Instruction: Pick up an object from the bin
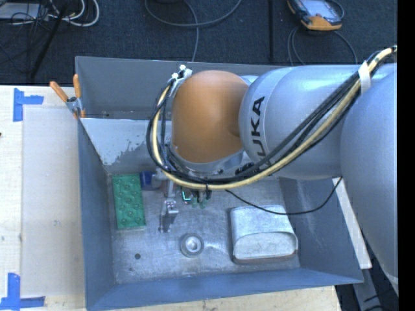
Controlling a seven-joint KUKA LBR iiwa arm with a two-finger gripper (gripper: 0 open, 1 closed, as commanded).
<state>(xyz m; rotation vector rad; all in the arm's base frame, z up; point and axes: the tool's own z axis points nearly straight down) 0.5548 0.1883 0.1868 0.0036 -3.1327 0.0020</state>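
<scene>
Your gripper (168, 219) hangs low over a bare patch of the bin (146, 254), and you can't tell from here if it's spread or pressed together. Closest thing is the green studded plate (128, 201), flat just beside it, on the side away from the arm. A round metal disc (191, 243) sits near it too, and a grey pouch (261, 233) lies beyond the disc

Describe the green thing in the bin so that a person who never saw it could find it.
Look at the floor of the grey bin, near its left wall. There lies a flat green plate with rows of studs. Its neighbours, a round disc and a pale block, are grey.
</scene>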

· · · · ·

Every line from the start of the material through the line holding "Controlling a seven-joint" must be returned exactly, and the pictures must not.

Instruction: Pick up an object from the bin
Controlling a seven-joint KUKA LBR iiwa arm with a two-finger gripper (gripper: 0 open, 1 closed, as commanded).

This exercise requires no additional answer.